Some 450 school safety bills have been introduced in the states since the tragic shooting at Sandy Hook Elementary School in Newtown, Connecticut, according to a new analysis by Education Week. Many of those bills focus on more emergency planning, having more police officers in schools, and arming teachers, but there’s also a growing trend of adding more surveillance cameras.

Keeping children safe at school is a top priority, but it cannot come at the expense of their Constitutional rights.

Reviewing the facts adds some perspective. As Education Week reports:

Newtown’s Sandy Hook Elementary School, where 26 students and staff members were killed in December, had a video surveillance camera and buzzer entrance system, which allowed approval of all visitors seeking to enter the school. Those measures, though, were little protection against a determined killer with powerful guns.

Even before this tragedy clandestine efforts by the federal government to obtain personal information for politicized purposes about students and their families were well underway (see here). School officials have also demonstrated that they are more than willing to trample on students’ rights—not to mention, ironically enough, their safety—by micro-chipping their identification cards (here and here).

Just last week Polk County, Florida, parents got an eye-popping shock when they discovered their children’s irises were scanned at school as part of a pilot “school safety” program. Parents had no opportunity to object because informational letters were received four days after the scheduled scans.

The school board has since apologized and insists students’ scans have been destroyed, but the board’s senior director of support services Rob Davis offered parent this justification:

It simply takes a picture of the iris, which is unique to every individual …With this program, we will be able to identify when and where a student gets on the bus, when they arrive at their school location, when and what bus the student boards and disembarks in the afternoon. This is an effort to further enhance the safety of our students. The EyeSwipe-Nano is an ideal replacement for the card based system since your child will not have to be responsible for carrying an identification card.

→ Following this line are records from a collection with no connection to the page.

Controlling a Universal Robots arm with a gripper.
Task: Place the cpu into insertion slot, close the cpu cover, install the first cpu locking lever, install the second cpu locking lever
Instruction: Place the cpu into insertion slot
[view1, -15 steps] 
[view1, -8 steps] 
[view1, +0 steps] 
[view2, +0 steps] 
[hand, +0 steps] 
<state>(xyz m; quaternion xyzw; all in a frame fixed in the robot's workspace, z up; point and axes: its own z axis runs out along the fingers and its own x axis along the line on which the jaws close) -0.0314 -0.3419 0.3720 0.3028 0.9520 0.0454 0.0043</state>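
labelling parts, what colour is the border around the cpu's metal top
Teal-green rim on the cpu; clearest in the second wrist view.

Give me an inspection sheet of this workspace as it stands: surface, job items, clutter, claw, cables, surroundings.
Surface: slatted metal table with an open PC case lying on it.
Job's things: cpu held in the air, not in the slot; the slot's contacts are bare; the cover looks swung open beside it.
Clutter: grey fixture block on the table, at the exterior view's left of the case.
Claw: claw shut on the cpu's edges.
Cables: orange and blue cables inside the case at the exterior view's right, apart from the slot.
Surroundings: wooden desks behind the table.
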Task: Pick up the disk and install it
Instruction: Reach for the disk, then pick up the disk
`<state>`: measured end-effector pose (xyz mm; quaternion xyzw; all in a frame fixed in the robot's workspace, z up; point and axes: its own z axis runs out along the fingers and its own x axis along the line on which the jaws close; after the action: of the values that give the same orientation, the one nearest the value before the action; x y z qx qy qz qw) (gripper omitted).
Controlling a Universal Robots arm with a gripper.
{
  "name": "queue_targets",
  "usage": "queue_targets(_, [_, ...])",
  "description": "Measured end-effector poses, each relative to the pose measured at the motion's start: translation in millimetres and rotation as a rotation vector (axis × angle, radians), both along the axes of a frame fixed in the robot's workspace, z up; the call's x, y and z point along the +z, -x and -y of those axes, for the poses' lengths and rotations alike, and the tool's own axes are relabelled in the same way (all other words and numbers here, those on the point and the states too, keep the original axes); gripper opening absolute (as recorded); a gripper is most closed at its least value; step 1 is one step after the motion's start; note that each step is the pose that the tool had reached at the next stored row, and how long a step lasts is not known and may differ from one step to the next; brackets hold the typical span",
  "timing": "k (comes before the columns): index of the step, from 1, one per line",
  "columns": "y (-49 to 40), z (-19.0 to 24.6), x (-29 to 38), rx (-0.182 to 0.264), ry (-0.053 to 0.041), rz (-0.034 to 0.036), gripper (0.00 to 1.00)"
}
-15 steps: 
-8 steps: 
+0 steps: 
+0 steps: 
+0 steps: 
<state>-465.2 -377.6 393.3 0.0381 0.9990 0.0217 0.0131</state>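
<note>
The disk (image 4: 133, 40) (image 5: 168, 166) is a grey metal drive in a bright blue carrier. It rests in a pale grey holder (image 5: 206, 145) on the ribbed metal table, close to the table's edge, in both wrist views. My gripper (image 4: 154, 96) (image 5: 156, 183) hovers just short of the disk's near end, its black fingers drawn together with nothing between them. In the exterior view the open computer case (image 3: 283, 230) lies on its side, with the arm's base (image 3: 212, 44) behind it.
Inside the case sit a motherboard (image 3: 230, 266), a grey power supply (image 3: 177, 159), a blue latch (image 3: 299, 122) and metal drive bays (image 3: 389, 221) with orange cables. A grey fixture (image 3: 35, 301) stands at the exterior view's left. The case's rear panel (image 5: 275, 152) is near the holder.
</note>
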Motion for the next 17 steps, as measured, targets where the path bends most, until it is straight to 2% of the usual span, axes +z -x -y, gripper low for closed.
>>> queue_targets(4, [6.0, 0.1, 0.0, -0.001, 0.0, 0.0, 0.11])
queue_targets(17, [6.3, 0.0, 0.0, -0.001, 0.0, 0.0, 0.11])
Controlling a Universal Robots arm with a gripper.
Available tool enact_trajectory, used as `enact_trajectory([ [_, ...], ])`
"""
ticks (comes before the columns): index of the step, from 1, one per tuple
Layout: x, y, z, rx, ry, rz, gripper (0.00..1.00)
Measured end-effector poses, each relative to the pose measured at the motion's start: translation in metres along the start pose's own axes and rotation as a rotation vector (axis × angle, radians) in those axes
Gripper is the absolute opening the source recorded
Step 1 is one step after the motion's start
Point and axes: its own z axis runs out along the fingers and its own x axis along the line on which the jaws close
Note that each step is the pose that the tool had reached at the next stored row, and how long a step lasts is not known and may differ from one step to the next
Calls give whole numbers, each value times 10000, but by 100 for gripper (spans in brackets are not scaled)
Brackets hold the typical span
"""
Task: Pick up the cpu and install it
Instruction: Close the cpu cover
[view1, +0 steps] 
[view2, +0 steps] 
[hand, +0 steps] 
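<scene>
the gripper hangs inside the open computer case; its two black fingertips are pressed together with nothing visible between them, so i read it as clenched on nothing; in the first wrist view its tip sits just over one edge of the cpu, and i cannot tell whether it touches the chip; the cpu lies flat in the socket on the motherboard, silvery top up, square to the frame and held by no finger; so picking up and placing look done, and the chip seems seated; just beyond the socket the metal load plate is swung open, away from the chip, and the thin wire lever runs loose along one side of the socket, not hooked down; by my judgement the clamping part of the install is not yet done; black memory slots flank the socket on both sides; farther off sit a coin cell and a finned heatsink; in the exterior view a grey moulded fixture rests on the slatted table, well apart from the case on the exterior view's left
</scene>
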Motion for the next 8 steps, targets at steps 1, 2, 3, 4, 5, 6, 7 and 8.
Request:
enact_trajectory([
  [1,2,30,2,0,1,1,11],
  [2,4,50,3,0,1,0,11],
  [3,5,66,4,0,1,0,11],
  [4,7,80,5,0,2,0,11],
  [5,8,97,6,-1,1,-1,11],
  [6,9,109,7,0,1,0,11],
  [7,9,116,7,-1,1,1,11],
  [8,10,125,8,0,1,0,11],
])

Less personal responsibility and more reliance on real or perceived authority figures who seem bound and determined to ignore all those pesky Constitutional rights. Now there’s a great lesson for schoolchildren.

And what’s next? Urine analysis stations in the restrooms? Blood sample booths near the cafeteria? A finger-printing fair to kick off the school year?

The school board had planned to install eye scanners on 17 local Polk school buses next year but has pulled the plug in response to the scandal. That’s little consolation to one parent who said:

It seems like [school officials] are mostly focused on this program, like the program was the problem. It's not, it's the invasion of my family's Constitutional right to privacy that is the problem, as well as the school allowing a private company access to my child without my consent or permission…This is stolen information, and we cannot retrieve it.

No they can’t. But what parents can do is stand up to manipulation by school officials who assault their Constitutional rights under the guise of “safety.”